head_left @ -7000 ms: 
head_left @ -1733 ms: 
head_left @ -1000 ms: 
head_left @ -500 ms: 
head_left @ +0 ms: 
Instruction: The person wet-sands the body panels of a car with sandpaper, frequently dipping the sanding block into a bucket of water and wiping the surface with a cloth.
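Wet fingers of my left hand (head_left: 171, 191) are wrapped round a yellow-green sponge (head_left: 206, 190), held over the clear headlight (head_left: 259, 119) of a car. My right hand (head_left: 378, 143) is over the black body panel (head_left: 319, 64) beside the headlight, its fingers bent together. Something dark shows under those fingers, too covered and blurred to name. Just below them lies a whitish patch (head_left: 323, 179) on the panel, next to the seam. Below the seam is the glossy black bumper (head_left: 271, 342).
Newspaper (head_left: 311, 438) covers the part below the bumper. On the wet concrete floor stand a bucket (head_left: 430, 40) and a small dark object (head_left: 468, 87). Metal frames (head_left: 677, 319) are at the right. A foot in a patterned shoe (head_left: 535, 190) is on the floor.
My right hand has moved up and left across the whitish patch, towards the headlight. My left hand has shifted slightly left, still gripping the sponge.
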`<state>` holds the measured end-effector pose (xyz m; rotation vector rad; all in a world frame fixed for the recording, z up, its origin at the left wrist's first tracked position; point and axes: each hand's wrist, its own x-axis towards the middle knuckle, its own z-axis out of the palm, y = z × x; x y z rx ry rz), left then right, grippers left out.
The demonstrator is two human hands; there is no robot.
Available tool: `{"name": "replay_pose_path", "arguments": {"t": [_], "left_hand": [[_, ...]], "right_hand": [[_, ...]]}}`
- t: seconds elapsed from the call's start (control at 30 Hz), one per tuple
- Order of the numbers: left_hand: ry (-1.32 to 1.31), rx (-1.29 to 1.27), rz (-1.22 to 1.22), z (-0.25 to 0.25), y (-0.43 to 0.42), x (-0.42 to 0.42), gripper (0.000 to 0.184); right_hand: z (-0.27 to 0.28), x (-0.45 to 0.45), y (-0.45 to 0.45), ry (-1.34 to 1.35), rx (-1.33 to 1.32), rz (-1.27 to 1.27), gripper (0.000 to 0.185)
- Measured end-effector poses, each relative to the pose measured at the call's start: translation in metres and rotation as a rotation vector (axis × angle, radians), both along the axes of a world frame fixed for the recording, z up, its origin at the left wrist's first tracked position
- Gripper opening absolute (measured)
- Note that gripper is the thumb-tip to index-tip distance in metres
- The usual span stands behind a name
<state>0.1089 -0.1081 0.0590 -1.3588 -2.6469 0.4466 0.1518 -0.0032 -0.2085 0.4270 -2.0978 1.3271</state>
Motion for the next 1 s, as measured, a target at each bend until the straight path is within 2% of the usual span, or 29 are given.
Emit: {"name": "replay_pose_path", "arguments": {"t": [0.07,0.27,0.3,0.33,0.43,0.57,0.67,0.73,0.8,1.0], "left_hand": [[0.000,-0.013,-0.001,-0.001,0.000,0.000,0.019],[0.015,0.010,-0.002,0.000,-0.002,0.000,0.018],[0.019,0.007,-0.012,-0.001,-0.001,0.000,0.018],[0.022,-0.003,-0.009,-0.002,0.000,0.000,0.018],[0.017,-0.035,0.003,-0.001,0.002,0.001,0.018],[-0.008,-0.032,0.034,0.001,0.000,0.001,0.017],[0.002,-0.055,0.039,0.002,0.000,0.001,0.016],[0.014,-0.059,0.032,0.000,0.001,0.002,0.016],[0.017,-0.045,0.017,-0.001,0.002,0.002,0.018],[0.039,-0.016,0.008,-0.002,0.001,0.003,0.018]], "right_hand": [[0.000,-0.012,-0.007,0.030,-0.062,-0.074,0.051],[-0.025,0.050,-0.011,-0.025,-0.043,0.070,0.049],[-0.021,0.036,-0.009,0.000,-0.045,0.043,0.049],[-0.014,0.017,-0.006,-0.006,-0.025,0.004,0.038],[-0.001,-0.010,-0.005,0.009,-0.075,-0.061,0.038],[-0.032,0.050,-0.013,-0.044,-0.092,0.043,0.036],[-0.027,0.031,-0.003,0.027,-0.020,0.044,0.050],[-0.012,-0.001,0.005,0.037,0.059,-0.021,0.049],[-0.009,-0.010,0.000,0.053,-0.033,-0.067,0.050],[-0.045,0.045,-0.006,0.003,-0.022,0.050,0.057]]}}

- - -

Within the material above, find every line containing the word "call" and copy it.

● **Written reply**:
- t: seconds elapsed from the call's start (control at 30 Hz), one per tuple
- Measured end-effector poses, each relative to the pose measured at the call's start: translation in metres and rotation as a rotation vector (axis × angle, radians), both along the axes of a world frame fixed for the recording, z up, its origin at the left wrist's first tracked position

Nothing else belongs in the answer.